== ABOUT THIS EXERCISE ==
Repeat exactly, and only, the lines of the entries below from the one with "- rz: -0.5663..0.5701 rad" through the one with "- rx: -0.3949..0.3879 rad", both ends included.

[Stored items]
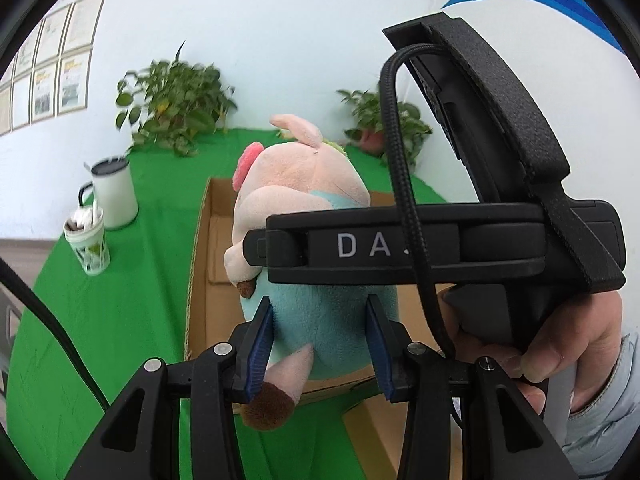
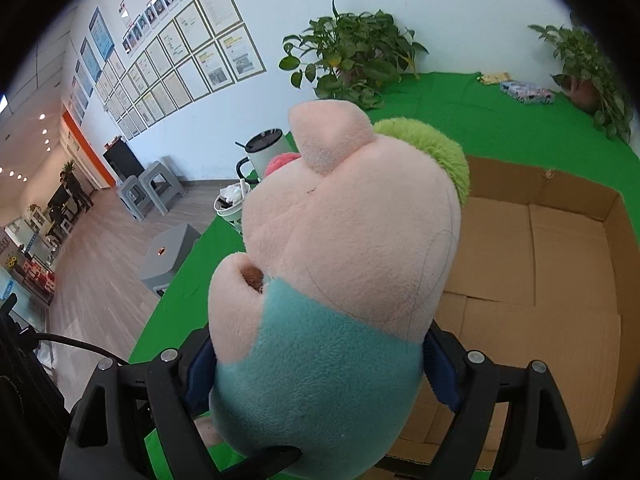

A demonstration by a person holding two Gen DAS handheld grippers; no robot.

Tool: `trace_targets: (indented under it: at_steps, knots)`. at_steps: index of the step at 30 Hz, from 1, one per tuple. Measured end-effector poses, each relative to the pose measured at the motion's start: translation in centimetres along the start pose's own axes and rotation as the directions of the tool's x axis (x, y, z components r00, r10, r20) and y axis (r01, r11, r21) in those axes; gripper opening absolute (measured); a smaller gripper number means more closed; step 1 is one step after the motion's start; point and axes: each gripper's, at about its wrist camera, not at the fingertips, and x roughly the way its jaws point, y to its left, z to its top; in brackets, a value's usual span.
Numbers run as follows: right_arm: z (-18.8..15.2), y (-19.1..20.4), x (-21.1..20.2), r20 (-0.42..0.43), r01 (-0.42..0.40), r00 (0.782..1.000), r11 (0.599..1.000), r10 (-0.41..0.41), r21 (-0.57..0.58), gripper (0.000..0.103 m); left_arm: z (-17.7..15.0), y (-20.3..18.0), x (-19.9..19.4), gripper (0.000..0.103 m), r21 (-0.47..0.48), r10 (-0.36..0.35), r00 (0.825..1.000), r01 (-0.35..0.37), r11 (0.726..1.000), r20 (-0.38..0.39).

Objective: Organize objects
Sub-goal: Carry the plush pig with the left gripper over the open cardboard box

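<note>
Right wrist view shows the right gripper [image 2: 320, 364] clamped on the plush pig's [image 2: 340, 248] teal body, held above the cardboard box [image 2: 560, 264]. Left gripper [image 1: 318, 332] straddles the same toy's teal belly; whether its pads [image 1: 259, 344] press it is unclear. Beyond the box stand a white mug [image 1: 114, 192] and potted plants [image 1: 176, 100].

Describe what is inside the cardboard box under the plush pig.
The cardboard box shows only a bare floor of folded flaps. The plush pig, held above it, hides the box's left part.
</note>
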Motion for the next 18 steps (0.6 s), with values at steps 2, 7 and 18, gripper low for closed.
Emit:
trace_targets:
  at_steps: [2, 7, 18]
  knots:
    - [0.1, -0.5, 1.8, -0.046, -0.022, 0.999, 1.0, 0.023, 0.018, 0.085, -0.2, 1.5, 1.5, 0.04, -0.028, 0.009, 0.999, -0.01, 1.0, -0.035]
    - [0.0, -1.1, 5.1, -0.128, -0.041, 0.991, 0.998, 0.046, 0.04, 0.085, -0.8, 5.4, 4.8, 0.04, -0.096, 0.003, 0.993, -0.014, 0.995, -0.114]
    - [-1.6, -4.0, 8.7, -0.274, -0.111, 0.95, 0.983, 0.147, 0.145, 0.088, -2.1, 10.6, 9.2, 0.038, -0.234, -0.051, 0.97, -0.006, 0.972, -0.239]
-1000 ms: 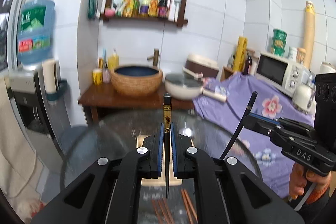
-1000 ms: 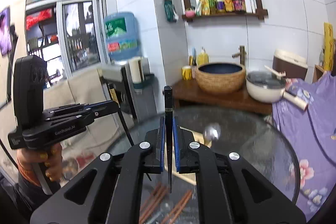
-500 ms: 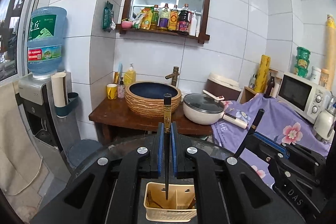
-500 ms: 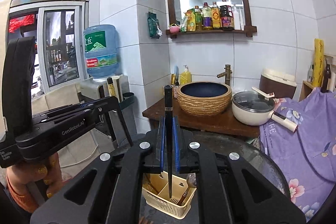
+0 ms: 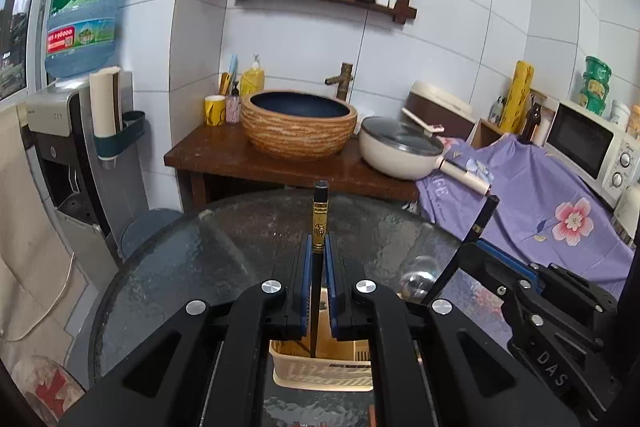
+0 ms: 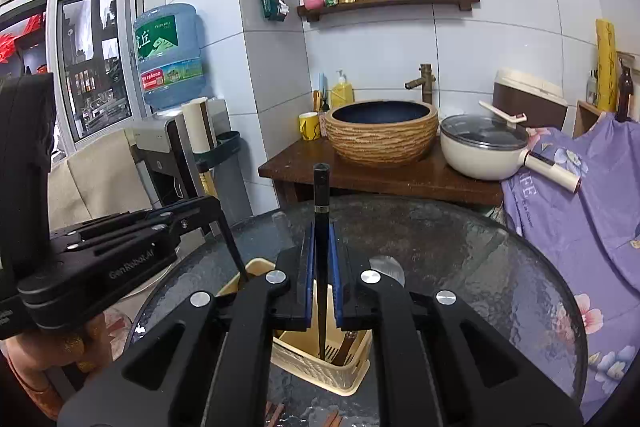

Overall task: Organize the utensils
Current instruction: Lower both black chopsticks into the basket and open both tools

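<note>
My left gripper [image 5: 319, 247] is shut on a black chopstick with a gold band [image 5: 319, 223], held upright with its tip down inside the cream slotted utensil basket [image 5: 320, 375] on the round glass table [image 5: 224, 255]. My right gripper [image 6: 320, 239] is shut on a second black chopstick [image 6: 321, 195], and its tip also hangs inside the basket [image 6: 320, 367]. In the left wrist view the right gripper [image 5: 472, 247] stands to the right with its chopstick [image 5: 482, 219] slanting up. In the right wrist view the left gripper [image 6: 208, 211] is at the left, held by a hand [image 6: 24, 359].
Brown chopsticks [image 6: 276, 415] lie on the glass near the front edge. A metal spoon bowl [image 5: 416, 281] sits right of the basket. Behind the table stand a wooden counter with a woven basin [image 5: 298, 123], a lidded pan [image 5: 400, 151], a water dispenser [image 5: 80, 131] and a purple floral cloth [image 5: 540, 203].
Both grippers have sunk and moved forward with their chopsticks; the tips now hang inside the basket, which sits closer under the jaws. The loose chopsticks on the glass have slipped to the bottom edge.
</note>
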`<move>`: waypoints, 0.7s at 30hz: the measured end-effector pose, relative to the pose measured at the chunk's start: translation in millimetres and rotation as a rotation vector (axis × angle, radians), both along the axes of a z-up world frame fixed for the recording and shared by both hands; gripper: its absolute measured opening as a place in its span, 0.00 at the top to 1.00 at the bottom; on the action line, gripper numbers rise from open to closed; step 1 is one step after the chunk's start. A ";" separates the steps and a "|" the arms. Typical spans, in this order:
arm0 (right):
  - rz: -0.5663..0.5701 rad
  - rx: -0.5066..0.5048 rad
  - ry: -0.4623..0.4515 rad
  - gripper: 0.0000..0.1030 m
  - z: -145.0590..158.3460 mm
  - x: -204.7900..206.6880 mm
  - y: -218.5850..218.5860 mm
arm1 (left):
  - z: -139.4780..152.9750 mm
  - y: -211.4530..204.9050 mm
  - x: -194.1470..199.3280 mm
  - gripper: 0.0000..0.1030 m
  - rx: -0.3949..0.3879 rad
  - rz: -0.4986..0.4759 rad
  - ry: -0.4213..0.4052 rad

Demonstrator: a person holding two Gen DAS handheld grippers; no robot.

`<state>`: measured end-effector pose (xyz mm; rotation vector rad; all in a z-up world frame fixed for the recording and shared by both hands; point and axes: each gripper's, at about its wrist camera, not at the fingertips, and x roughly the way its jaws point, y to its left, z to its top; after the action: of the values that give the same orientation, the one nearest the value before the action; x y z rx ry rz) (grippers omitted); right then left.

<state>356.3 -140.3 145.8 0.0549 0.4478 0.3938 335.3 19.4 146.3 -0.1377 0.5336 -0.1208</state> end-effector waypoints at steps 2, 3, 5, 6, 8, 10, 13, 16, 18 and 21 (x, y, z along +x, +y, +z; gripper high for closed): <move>-0.003 0.000 0.013 0.92 -7.0 2.6 -0.5 | -8.6 1.7 3.1 0.96 -0.002 0.004 0.017; -0.004 -0.002 0.018 0.92 -9.1 4.2 -0.1 | -11.8 2.8 4.5 0.96 -0.002 0.004 0.023; -0.006 -0.005 0.025 0.92 -12.7 4.6 0.4 | -16.6 3.4 6.3 0.96 -0.001 0.005 0.034; -0.012 -0.004 0.023 0.92 -14.3 4.9 -0.2 | -18.3 3.8 7.0 0.96 -0.001 0.007 0.037; -0.018 0.000 0.019 0.92 -15.5 4.8 -1.4 | -21.1 4.0 7.3 0.96 -0.001 0.008 0.041; -0.023 0.006 0.016 0.92 -16.0 3.4 -3.0 | -22.0 5.1 5.0 0.96 -0.005 0.004 0.036; -0.031 -0.005 0.005 0.87 -17.5 1.4 -3.6 | -20.9 5.4 -2.1 0.95 -0.007 0.004 0.012; -0.051 0.013 -0.010 0.40 -20.1 -2.9 -8.5 | -19.8 8.4 -13.3 0.80 -0.016 0.008 -0.007; -0.072 0.025 -0.043 0.38 -19.1 -9.3 -13.5 | -18.2 13.2 -24.9 0.56 -0.025 0.020 -0.039; -0.093 -0.013 -0.104 0.33 -17.6 -22.9 -15.6 | -15.7 21.1 -45.7 0.33 -0.038 0.049 -0.104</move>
<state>333.5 -155.9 128.2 0.0427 0.3436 0.3011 289.6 40.5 130.6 -0.1805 0.4242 -0.0897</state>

== RESULT ==
  - rz: -0.5663..0.5701 rad
  - rx: -0.5066..0.5048 rad
  - ry: -0.4623..0.4515 rad
  - gripper: 0.0000..0.1030 m
  - z: -145.0590..158.3460 mm
  - x: -204.7900..206.6880 mm
  - y: -218.5850..218.5860 mm
arm1 (left):
  - z: -139.4780..152.9750 mm
  - y: -211.4530..204.9050 mm
  - x: -194.1470..199.3280 mm
  - gripper: 0.0000..0.1030 m
  - rx: -0.3949..0.3879 rad

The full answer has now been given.